Am I doing something wrong? Do I need to enable something to get the identity information over to Lambda?
Any updates on this? This is kinda a game changer for me, because I need the ability to audit a user's action.
At this point, I think I'm just gonna have to roll my own.
@malcomm off the top of my head, context is the wrong place to look. That's your Node environment context, not the context of your event. You want to look in the first position argument, the event object.
When you say identity do you need the sub or the cognito:username attribute?
@jkeys-ecg-nmsu - I've looked in both the context and event and I'm not finding anything. The sub would be great but the cognito:username is a bare minimum. At this point I just need something to identify the user (IP address, cognito:username, mac address ... etc.)
Thanks.
Any help on this? I'm really blocked at this point and it is going to impact a production date.
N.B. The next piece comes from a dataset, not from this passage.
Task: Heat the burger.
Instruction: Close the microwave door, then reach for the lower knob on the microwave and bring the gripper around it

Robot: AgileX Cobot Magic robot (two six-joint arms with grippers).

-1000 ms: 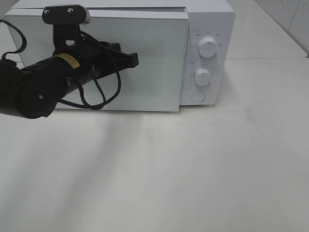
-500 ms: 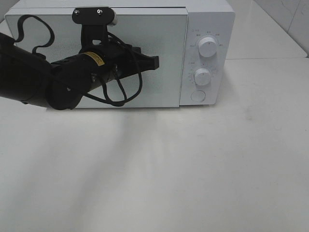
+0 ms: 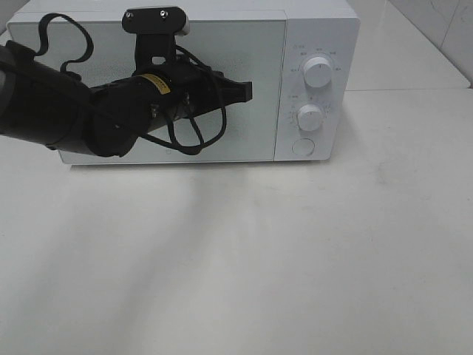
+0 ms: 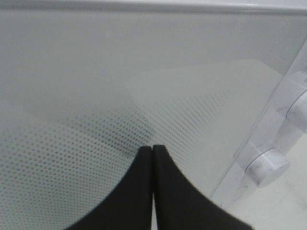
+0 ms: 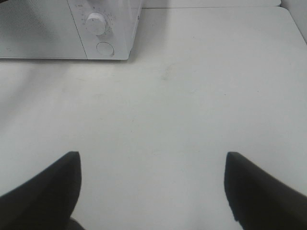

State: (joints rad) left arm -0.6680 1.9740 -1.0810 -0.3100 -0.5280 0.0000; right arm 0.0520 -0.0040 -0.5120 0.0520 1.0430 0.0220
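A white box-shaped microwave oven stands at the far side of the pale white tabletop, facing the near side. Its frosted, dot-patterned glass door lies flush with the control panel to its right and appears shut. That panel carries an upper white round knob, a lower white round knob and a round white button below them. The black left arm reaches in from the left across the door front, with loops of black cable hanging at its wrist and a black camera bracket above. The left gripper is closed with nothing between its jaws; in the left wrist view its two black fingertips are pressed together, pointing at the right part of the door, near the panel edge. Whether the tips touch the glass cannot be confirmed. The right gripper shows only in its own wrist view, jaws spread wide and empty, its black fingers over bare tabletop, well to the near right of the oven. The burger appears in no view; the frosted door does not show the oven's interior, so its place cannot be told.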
It looks like there's no easy way to get the user identity information using a DynamoDB trigger. Can I add a hook somewhere that will basically wrap the normal mutation call but send the logs to somewhere where they can be viewed?
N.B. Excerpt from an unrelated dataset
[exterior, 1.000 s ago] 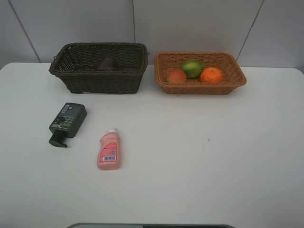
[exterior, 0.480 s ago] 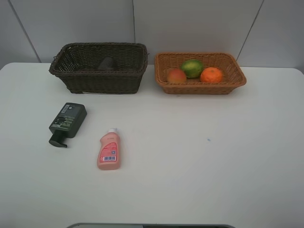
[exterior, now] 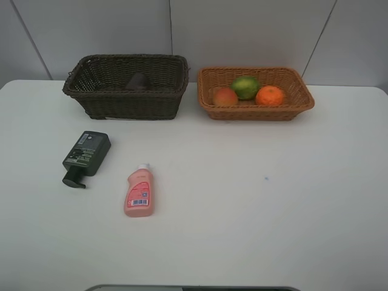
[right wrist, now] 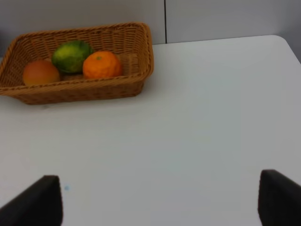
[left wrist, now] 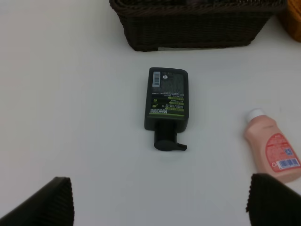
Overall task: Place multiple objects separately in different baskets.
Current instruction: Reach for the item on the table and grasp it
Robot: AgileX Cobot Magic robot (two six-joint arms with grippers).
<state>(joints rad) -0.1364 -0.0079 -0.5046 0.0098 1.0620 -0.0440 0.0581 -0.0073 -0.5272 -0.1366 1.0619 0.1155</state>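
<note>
My left end effector (left wrist: 162, 202) and right end effector (right wrist: 162, 200) both spread wide, empty, pump bottle (exterior: 88, 154) and pink bottle (exterior: 139, 193) before dark basket (exterior: 124, 104), tan basket (exterior: 254, 113) beside it

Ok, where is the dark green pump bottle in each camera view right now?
Exterior high: pump bottle lies left on the table, in front of the dark brown basket.
Left wrist: pump bottle mid-frame, pump head pointing away from that basket.
Right wrist: not in it.
Shared landmark: the dark brown basket.
</note>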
@malcomm Are you using the GraphQL transformer to spin up your AppSync APII? If yes, the transformer automatically adds an owner field to your model which can help you track the user.
@kaustavghosh06 - Yes I am using the GraphQL transformer to manage the AppSync API. When you say automatically, that sounds very nice, but I don't see an owner field anywhere in the data (logs or table).
Amplify version:
> amplify --version
1.7.6
I can't use the latest because of the aws-amplify/amplify-cli#922. Not sure if this is even related to version of amplify-cli.
Do I have to do anything special to get this owner
field to show up?
@malcomm I take that back. You can have a mutation and add an owner field from your client app and have auth rules for that field/model. You can define something like the following.
mutation CreateDraft {
createDraft(input: { title: "A new draft" }) {
id
title
owner
}
}
{
"data": {
"createDraft": {
"id": "...",
"title": "A new draft",
"owner": "someuser@my-domain.com"
}
}
}
@kaustavghosh06 - Well ... I could add a whole identity field and add in all kinds of info in there, but ... doesn't that rely on the client to set the correct thing? From what I'm thinking that would be a client only solution and that is very prone to error and can be modified by a malicious attacker.
I guess what I'm saying is that I think I need a server side solution that is secure and happens automatically. If we could add an @identity
on our models and it would automatically put in the identity information (username, IP address, maybe session info ... etc.) into a field, that would be great. That way, when I get the event on my Lambda trigger, all of that would be there.
Another way, would be to have this information automatically forwarded and placed on the event to be consumed downstream.
I'm open to whatever works.
Thank you.
@malcomm How does your schema look like? And for the function you've mentioned out here - aws-amplify/amplify-category-api#404, that's the trigger function right and not a @function resolver, correct?
@kaustavghosh06 - Correct, that information is coming from the DynamoDB Lambda (via the trigger).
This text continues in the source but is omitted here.